**EXERCISE INSTRUCTIONS**: In the records below, the line with "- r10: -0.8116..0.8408" and every line after it must be written out exactly; no pictures belong in the result.

**RECORDS SUPPLIED**:

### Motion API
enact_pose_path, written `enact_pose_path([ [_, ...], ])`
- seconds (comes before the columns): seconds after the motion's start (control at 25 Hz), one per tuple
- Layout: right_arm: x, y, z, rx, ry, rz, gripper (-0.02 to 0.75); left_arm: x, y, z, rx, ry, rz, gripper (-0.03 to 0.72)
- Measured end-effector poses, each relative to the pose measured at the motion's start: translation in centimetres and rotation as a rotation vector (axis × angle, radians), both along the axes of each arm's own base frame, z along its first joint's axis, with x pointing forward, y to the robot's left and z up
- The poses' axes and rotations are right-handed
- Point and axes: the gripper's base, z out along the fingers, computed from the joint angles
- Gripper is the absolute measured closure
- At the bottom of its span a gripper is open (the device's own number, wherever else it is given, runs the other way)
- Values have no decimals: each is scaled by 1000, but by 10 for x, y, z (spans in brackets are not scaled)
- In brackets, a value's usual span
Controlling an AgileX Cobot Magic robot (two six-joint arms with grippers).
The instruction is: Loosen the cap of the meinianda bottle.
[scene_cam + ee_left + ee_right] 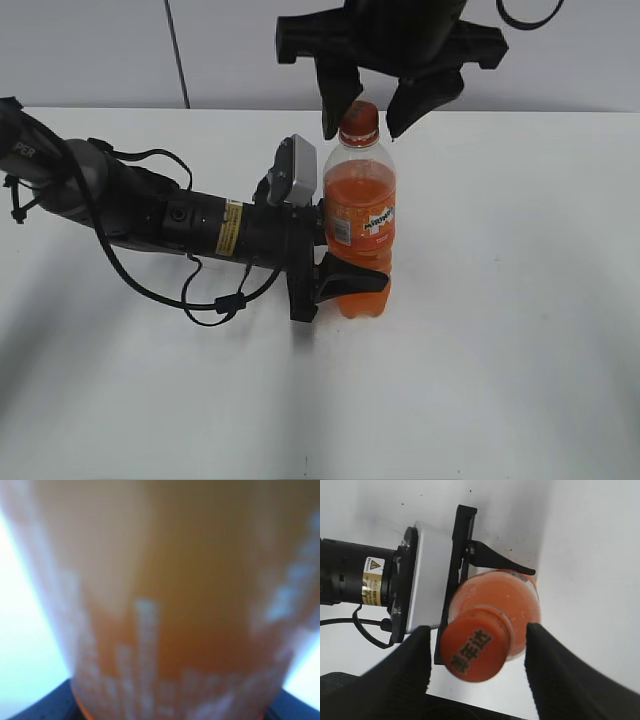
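The meinianda bottle (360, 225) stands upright on the white table, with orange liquid and an orange label. My left gripper (345, 262) is shut on its lower body from the left; the left wrist view is filled by the blurred orange bottle (165, 605). The orange cap (359, 120) with dark characters on top (476, 650) sits on the neck. My right gripper (365, 118) hangs from above, open, with one finger on each side of the cap and a gap on both sides (477, 652).
The white table (520, 300) stretches all around the bottle. The left arm with its cables (170, 220) lies across the left half of the table. A grey wall is behind.
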Motion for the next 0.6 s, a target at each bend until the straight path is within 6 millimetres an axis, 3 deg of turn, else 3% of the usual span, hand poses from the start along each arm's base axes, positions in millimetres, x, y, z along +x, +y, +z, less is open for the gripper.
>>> enact_pose_path([
  [0.6, -1, -2, 4, 0, -14, -2, 294, 0, 0, 0, 0, 0, 0, 291],
])
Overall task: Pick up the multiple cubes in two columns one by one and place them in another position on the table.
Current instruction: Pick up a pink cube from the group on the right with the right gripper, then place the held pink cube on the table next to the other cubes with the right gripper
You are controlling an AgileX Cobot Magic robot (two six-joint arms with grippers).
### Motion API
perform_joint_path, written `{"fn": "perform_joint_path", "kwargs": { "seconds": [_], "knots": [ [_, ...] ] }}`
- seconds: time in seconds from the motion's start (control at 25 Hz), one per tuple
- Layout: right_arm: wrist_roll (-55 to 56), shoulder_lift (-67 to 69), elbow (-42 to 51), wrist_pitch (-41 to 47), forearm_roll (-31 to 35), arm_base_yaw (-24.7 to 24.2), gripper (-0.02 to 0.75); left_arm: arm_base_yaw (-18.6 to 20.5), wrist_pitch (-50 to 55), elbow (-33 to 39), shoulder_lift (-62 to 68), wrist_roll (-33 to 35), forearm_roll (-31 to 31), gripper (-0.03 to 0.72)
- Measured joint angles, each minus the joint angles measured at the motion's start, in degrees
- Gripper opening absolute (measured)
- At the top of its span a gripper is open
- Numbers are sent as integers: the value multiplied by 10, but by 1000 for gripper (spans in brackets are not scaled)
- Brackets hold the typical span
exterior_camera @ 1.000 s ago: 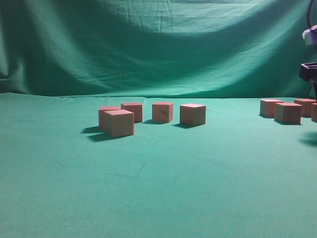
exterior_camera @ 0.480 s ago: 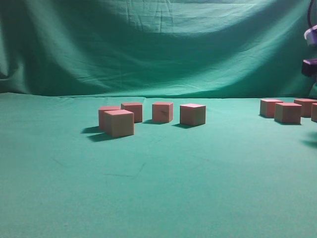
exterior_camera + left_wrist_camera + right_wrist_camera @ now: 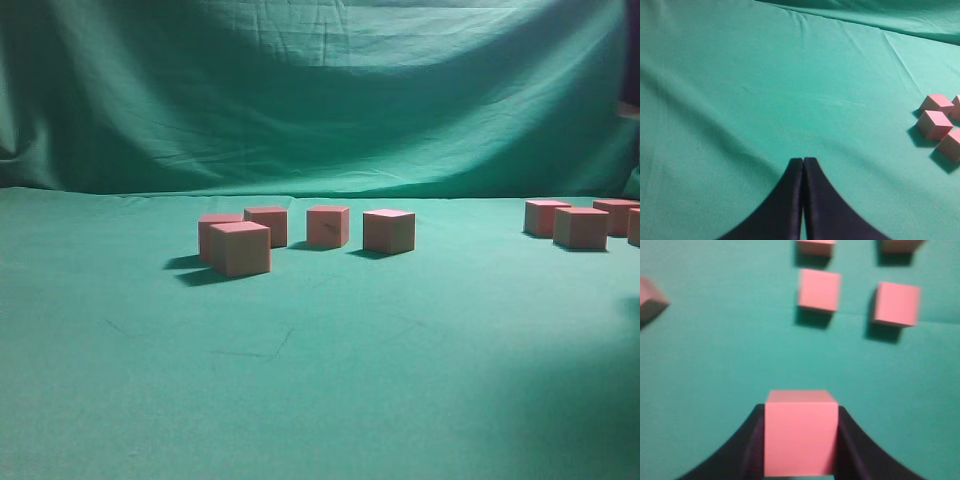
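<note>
Low in the right wrist frame, right gripper (image 3: 799,440) clamps a cube (image 3: 799,432), carry step, needs a clear drop spot on the table (image 3: 320,380); left gripper (image 3: 803,167) clenched, idle.

Staged robot-test set, lab-like — green cloth table (image 3: 320,400), draped green backdrop (image 3: 320,90) directly behind the table, nothing domestic around it — just identical pinkish cubes (image 3: 240,248) scattered on the table's cloth.
</note>
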Motion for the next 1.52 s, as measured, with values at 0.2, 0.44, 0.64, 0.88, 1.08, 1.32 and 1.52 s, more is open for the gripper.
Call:
{"fn": "perform_joint_path", "kwargs": {
  "seconds": [0.2,0.44,0.64,0.88,1.08,1.32,1.52],
  "knots": [
    [-125,-1,0,16,98,90,262,0,0,0,0,0,0,0],
    [-174,37,-3,-52,122,230,262,0,0,0,0,0,0,0],
    [-183,110,-60,-36,120,281,262,0,0,0,0,0,0,0],
    [-200,200,-152,29,108,285,262,0,0,0,0,0,0,0],
    [-212,240,-179,34,102,285,272,0,0,0,0,0,0,0],
    [-228,250,-182,11,90,292,256,0,0,0,0,0,0,0],
    [-236,250,-183,-18,85,303,256,0,0,0,0,0,0,0]
  ]
}}
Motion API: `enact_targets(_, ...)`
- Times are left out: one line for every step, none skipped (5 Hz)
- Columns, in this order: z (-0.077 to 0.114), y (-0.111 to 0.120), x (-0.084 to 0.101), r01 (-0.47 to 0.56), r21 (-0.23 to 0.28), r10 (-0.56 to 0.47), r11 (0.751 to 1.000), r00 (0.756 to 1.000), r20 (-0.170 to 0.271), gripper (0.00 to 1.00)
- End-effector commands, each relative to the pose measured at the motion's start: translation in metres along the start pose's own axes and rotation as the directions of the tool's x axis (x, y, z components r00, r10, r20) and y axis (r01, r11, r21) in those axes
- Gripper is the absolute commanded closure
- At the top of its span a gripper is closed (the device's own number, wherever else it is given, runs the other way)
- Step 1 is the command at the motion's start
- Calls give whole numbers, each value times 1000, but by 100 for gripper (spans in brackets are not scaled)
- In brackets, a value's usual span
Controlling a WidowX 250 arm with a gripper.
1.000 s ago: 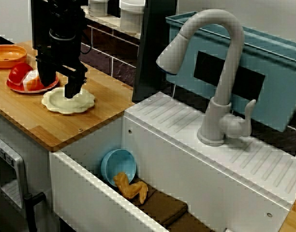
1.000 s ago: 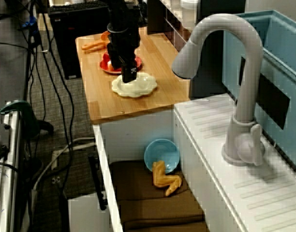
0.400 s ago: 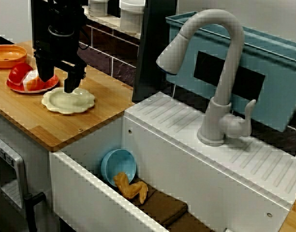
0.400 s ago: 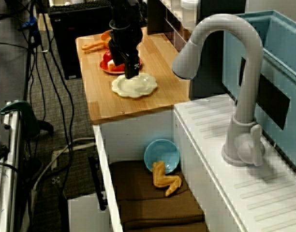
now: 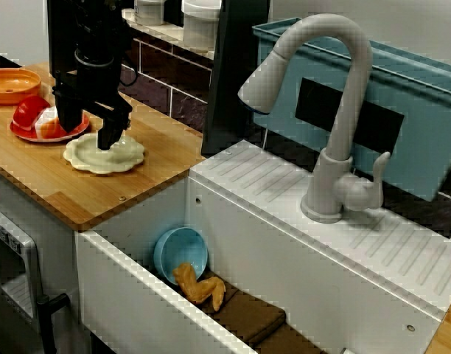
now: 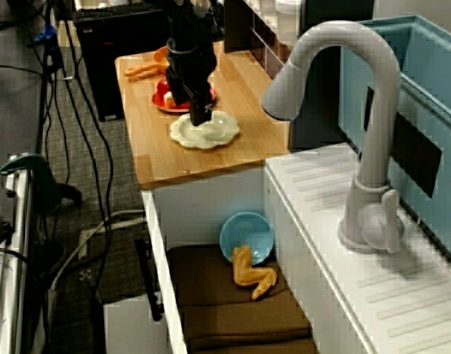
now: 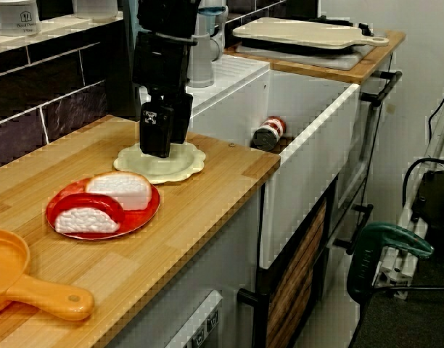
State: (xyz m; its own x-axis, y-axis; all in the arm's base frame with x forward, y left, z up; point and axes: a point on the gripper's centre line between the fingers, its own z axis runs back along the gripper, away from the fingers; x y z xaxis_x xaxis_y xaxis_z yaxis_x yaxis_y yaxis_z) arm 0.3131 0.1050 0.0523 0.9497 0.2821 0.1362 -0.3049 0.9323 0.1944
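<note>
My black gripper (image 5: 89,131) hangs over the wooden counter with its fingers spread wide, open and holding nothing. One fingertip (image 5: 107,139) reaches down to the cream scalloped plate (image 5: 122,156); the other stands beside the plate's left edge. I cannot tell whether the fingertip touches the plate. In the view from above, the gripper (image 6: 200,114) stands at the far side of that plate (image 6: 218,133). The view along the counter shows the gripper (image 7: 160,138) low over the plate (image 7: 182,163).
A red plate (image 7: 151,206) with red and white food pieces lies just beyond, then an orange pan (image 7: 19,279). The sink holds a blue bowl (image 5: 183,253), a toy chicken piece (image 5: 200,286) and a can (image 7: 268,133). A grey faucet (image 5: 336,110) rises behind.
The gripper rose a little off the cream plate about half a second ago and has come back down onto it. Its fingers stayed open. Nothing else moved.
</note>
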Motion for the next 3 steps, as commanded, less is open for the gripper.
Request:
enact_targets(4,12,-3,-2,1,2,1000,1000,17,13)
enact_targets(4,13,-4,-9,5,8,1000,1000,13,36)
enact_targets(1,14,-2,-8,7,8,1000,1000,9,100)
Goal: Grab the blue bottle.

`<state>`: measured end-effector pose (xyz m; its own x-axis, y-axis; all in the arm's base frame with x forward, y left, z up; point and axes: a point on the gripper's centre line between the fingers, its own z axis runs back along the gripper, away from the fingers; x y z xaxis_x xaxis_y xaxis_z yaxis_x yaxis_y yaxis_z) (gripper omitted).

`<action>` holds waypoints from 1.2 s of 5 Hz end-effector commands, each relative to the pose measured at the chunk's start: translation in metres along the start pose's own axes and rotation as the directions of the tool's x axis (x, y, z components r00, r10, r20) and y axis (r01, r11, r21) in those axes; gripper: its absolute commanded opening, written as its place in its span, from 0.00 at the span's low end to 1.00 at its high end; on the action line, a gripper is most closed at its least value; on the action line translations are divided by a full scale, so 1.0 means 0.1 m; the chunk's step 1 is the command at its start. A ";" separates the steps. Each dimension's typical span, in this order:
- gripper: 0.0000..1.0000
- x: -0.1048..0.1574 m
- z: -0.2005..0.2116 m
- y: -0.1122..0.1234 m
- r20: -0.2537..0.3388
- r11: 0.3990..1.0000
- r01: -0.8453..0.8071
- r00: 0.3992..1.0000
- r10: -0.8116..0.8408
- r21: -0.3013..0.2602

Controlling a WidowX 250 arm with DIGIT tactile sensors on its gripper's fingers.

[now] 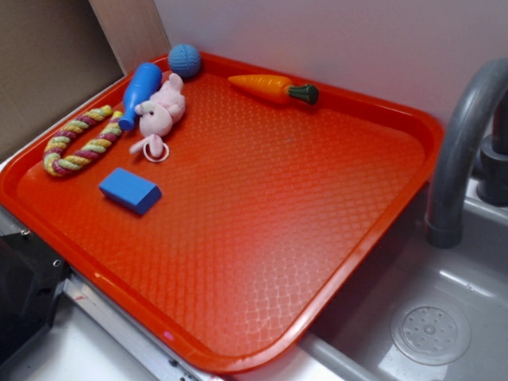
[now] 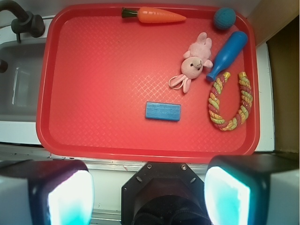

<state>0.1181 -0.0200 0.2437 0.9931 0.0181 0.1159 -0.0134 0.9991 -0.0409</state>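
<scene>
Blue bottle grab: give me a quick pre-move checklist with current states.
1. Blue bottle located on the red tray, lying on its side: ok.
2. Claw open, jaws wide apart with nothing between them: ok.
3. Claw positioned over the bottle: not ok; it sits above the tray's near edge, away from the bottle.
4. Clearance around the bottle: not ok; the pink plush bunny presses against it, and the rope ring lies at its neck.
5. Distractors told apart: ok; the blue block and blue ball lie separately.
</scene>
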 end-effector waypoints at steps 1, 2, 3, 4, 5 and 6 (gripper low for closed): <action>1.00 0.00 0.00 0.00 0.000 1.000 0.000 1.000 0.000 0.000; 1.00 0.25 -0.36 0.19 0.029 0.969 -0.248 0.968 0.248 -0.002; 1.00 0.48 -0.67 0.47 0.092 0.896 -0.444 0.893 0.441 0.018; 1.00 0.69 -0.94 0.76 0.127 0.809 -0.585 0.807 0.577 0.047; 1.00 1.02 -1.18 1.12 0.153 0.747 -0.658 0.751 0.643 0.090; 1.00 1.26 -1.30 1.36 0.205 0.713 -0.692 0.719 0.664 0.116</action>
<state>0.2573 0.0961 0.1054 0.7145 0.6671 0.2110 -0.6869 0.7261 0.0302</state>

**EXPECTED OUTPUT**:
- r10: -0.8116..0.8408
- r21: -0.3013..0.2602

Controlling a WidowX 250 arm with DIGIT tactile sensors on its gripper's fingers.

[now] 
[now] 

<state>0.1181 -0.0200 0.2437 0.9931 0.0181 0.1159 -0.0134 0.9991 -0.0409</state>
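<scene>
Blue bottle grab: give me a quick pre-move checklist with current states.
1. Blue bottle located on the red tray, lying on its side: ok.
2. Claw open, jaws wide apart with nothing between them: ok.
3. Claw positioned over the bottle: not ok; it sits above the tray's near edge, away from the bottle.
4. Clearance around the bottle: not ok; the pink plush bunny presses against it, and the rope ring lies at its neck.
5. Distractors told apart: ok; the blue block and blue ball lie separately.
</scene>
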 end-effector waypoints at steps 1, 2, 3, 4, 5 and 6 (gripper low for closed): <action>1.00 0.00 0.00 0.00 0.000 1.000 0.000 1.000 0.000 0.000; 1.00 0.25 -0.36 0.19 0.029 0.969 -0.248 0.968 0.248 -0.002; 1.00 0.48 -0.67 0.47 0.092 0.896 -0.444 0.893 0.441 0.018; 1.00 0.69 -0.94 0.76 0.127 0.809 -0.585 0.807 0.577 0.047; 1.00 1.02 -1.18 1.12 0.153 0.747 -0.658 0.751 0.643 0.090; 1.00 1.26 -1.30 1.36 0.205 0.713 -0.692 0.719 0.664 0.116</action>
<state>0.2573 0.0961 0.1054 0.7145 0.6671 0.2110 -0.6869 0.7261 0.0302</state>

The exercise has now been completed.